Com a prisão do chefe mineiro, eles não tiveram outra alternativa. Receberam do Cel. Archimimo Mendonça dois cavalos preparados, dirigindo-se pela estrada do Mata Cachorro - atual distrito de Itaboca – passaram pelo Chora – distrito de Taboão, município de Bom Jardim de Minas e chegaram a Lima Duarte, onde, de fato residiam.

 

Os dois agentes eram Moacir e Coroacy Catão, cunhados do dr. Magalhães Pinto.

 

Bibliografia

1. Enciclopédia Brasileira Globo - Editora Globo, 12 vols. Porto Alegre, 1977.

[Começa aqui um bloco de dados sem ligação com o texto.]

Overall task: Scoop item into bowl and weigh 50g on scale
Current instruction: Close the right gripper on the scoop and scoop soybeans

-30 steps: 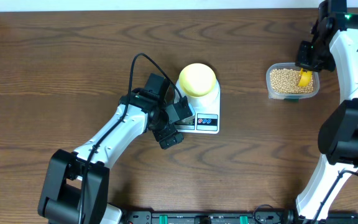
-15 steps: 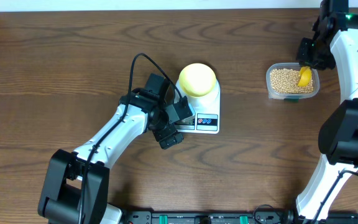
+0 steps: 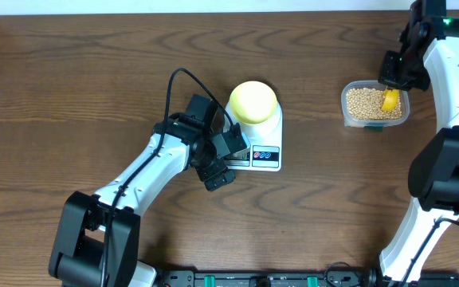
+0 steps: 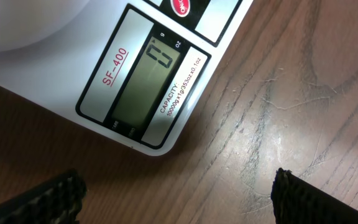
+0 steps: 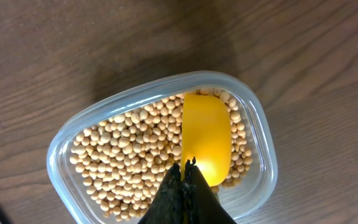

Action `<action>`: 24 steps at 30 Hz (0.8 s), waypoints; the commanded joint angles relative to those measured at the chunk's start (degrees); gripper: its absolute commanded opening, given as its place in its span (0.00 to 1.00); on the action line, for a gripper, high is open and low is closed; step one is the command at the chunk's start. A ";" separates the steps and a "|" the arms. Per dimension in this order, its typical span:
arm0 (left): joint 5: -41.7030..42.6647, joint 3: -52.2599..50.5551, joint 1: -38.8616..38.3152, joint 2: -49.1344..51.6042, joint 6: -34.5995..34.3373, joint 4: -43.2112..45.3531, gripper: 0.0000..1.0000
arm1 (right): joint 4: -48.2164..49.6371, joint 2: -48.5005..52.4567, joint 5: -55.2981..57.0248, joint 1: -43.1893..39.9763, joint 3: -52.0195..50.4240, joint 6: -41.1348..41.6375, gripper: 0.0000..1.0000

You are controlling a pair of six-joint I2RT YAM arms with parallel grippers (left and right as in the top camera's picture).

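— Where are the beans (image 5: 129,155)?
— In the clear tub (image 5: 257,134), at the upper right of the overhead view. The yellow scoop (image 5: 206,140) lies on top of them. The right jaws are shut tight at its handle end. I can't see if they pinch it.
— And the left jaws?
— Wide open, holding nothing, above the tabletop (image 4: 278,93) by the scale (image 4: 55,68).
— How should it scoop?
— I'd push the scoop under the beans, lift it level, and go slowly to the bowl (image 3: 253,101). That sits on the scale, in the middle.
— Can you read the scale from above?
— No, it's too small. The left wrist view shows the display (image 4: 145,84), and it looks like zero. But only the overhead view shows the bowl plainly.
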 commanded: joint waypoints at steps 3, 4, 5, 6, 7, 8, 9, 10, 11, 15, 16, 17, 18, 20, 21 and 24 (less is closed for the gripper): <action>-0.59 -0.39 -0.11 0.39 0.98 -0.11 0.98 | 0.33 -0.02 -6.16 -1.22 -0.11 -2.86 0.01; -0.59 -0.39 -0.11 0.39 0.98 -0.11 0.98 | 0.31 0.00 -7.78 -1.57 -0.11 -3.30 0.01; -0.61 -0.39 -0.11 0.39 0.98 -0.13 0.98 | 0.31 0.00 -9.49 -2.05 -0.22 -3.58 0.01; -0.61 -0.37 -0.11 0.39 0.98 -0.11 0.98 | 0.39 0.00 -10.51 -2.45 -0.37 -3.80 0.01; -0.59 -0.37 -0.11 0.39 0.98 -0.13 0.98 | 0.61 0.00 -12.02 -3.04 -0.70 -4.57 0.01; -0.61 -0.37 -0.11 0.39 0.96 -0.13 0.98 | 1.01 0.00 -13.38 -3.52 -1.22 -5.49 0.01; -0.59 -0.37 -0.11 0.39 0.98 -0.13 0.98 | 1.38 0.00 -14.43 -4.00 -1.88 -5.95 0.01; -0.61 -0.39 -0.11 0.39 0.98 -0.11 0.98 | 1.81 0.00 -15.61 -4.42 -2.67 -6.58 0.01; -0.61 -0.39 -0.11 0.39 0.98 -0.11 0.98 | 2.38 0.00 -17.31 -4.85 -3.67 -7.91 0.01; -0.59 -0.37 -0.11 0.39 0.98 -0.11 0.98 | 5.46 0.00 -18.58 -5.81 -8.17 -10.05 0.01; -0.61 -0.37 -0.11 0.39 0.98 -0.11 0.98 | 6.51 0.00 -18.56 -5.92 -9.27 -11.21 0.01; -0.61 -0.39 -0.11 0.39 0.96 -0.13 0.98 | 7.45 0.00 -18.53 -6.05 -10.25 -12.02 0.01; -0.59 -0.37 -0.11 0.39 0.98 -0.11 0.98 | 7.96 0.00 -18.56 -6.21 -10.91 -12.37 0.01; -0.59 -0.37 -0.11 0.39 0.98 -0.11 0.98 | 7.82 0.00 -18.56 -6.47 -11.30 -12.33 0.01; -0.61 -0.39 -0.11 0.39 0.98 -0.11 0.98 | 7.56 0.00 -18.58 -6.60 -11.30 -12.33 0.01; -0.61 -0.39 -0.11 0.39 0.98 -0.11 0.98 | 7.34 -0.04 -18.56 -6.71 -11.30 -12.76 0.01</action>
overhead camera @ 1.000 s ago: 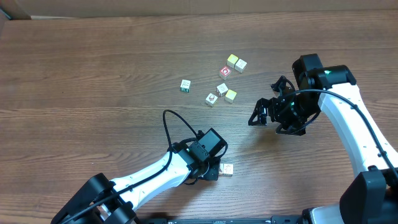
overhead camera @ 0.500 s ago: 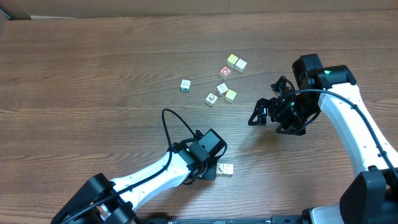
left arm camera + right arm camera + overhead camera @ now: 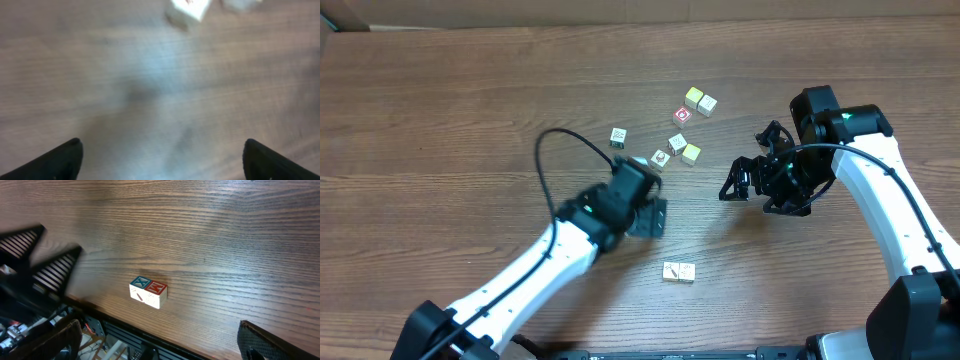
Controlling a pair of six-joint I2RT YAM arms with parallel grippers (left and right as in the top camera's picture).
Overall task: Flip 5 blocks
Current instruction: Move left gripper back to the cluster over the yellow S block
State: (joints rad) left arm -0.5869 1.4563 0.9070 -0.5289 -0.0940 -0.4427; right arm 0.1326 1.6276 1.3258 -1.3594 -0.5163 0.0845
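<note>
Overhead: my left pincer (image 3: 648,218), wide, empty, hangs between two pale wooden picture cubes (image 3: 678,272) paired at the front of the brown wooden table (image 3: 440,120) and the farther cube cluster (image 3: 677,143), presumably next; right pincer (image 3: 738,183) wide.

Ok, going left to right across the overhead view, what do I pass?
Lone block → left tool → side-by-side pair of blocks → right tool

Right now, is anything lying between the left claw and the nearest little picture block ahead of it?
Nothing visible: only bare table wood lies between the open left gripper and that block.
</note>
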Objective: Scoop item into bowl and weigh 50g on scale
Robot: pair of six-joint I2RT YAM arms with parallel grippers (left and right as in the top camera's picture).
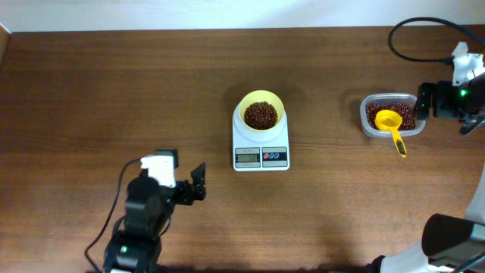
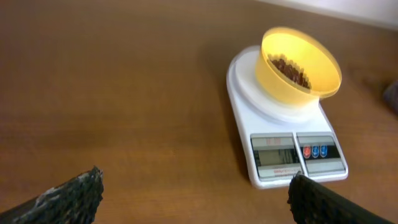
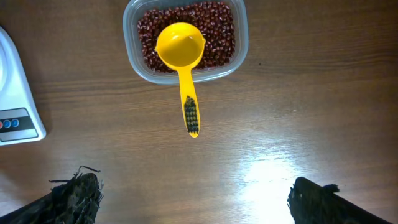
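Observation:
The pale-yellow bowl (image 1: 245,105) stands on the white scale (image 1: 261,157) at mid-table and holds a small heap of reddish-brown beans (image 1: 261,115). The left wrist view shows the bowl (image 2: 292,90), its beans (image 2: 291,68) and the scale (image 2: 249,93); the display cannot be read. More beans (image 3: 217,37) fill a clear tub (image 1: 367,121). A yellow scoop (image 1: 391,123) rests on it, empty, handle over the front rim (image 3: 180,46). My left gripper (image 1: 198,184) is open and empty, left of the scale (image 2: 196,193). My right gripper (image 1: 423,99) is open and empty, right of the tub (image 3: 196,193).
The brown wooden table runs on all sides. The scale's corner (image 3: 15,106) shows at the left of the right wrist view. A black cable (image 1: 424,30) loops at the back right. Part of a robot base (image 1: 455,239) sits at the front right.

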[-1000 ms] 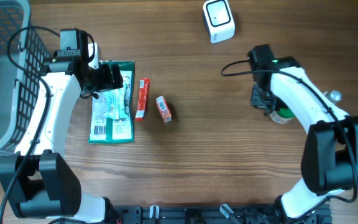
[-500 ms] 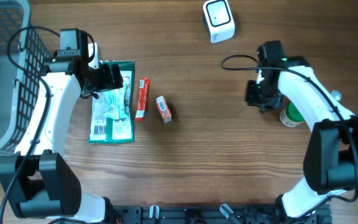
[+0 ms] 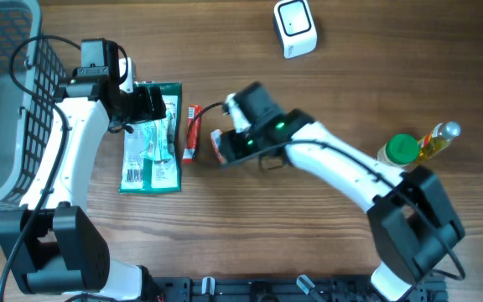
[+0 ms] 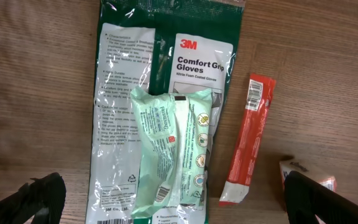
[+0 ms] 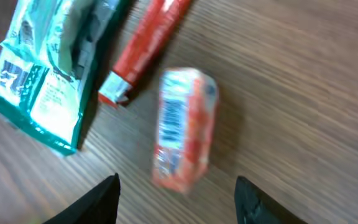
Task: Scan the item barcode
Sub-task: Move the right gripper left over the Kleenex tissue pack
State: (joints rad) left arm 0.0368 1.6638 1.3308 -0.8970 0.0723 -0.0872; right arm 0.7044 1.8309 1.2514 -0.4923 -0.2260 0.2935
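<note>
A small orange packet (image 5: 185, 127) with a barcode on its top face lies flat on the wooden table, just right of a red stick pack (image 5: 151, 34). My right gripper (image 5: 178, 181) hovers open right over the packet (image 3: 217, 144), one finger on either side, not touching it. The white scanner (image 3: 295, 28) stands at the table's far edge. My left gripper (image 4: 173, 180) is wide open above a green 3M glove pack (image 4: 123, 93) with a pale green wipes pouch (image 4: 173, 143) on top, and grips nothing.
A grey wire basket (image 3: 7, 101) stands at the left edge beside the left arm. A green-capped bottle (image 3: 399, 149) and a yellow bottle (image 3: 437, 139) are at the right. The red stick pack (image 3: 191, 132) lies between the glove pack (image 3: 151, 159) and the orange packet.
My right arm left the green-capped bottle at the right and swung across the table to the orange packet, its jaws opening on the way. The left arm has not moved.
</note>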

2. Enciclopédia Mirador Internacional - Encyclopaedia Britannica do Brasil Publicações Ltda., 20 vols, São Paulo, Rio de Janeiro, 1981.

3. Torres, João Camilo de Oliveira História de Minas Gerais, Difusão Pan - Americana do Livro, 5 vols., Belo Horizonte.

4. Sales , Fritz Teixeira de Vila Rica do Pilar, Editora Itatiaia Limitada, Belo Horizonte, 1965.

5. Estrada, Edgar Duque - Comandante da forças de ocupação de Santa Rita do Jacutinga, em 1930 - "Carta" escrita a pessoa aqui residente, datada de 31 de janeiro de 1931. Fotocópia.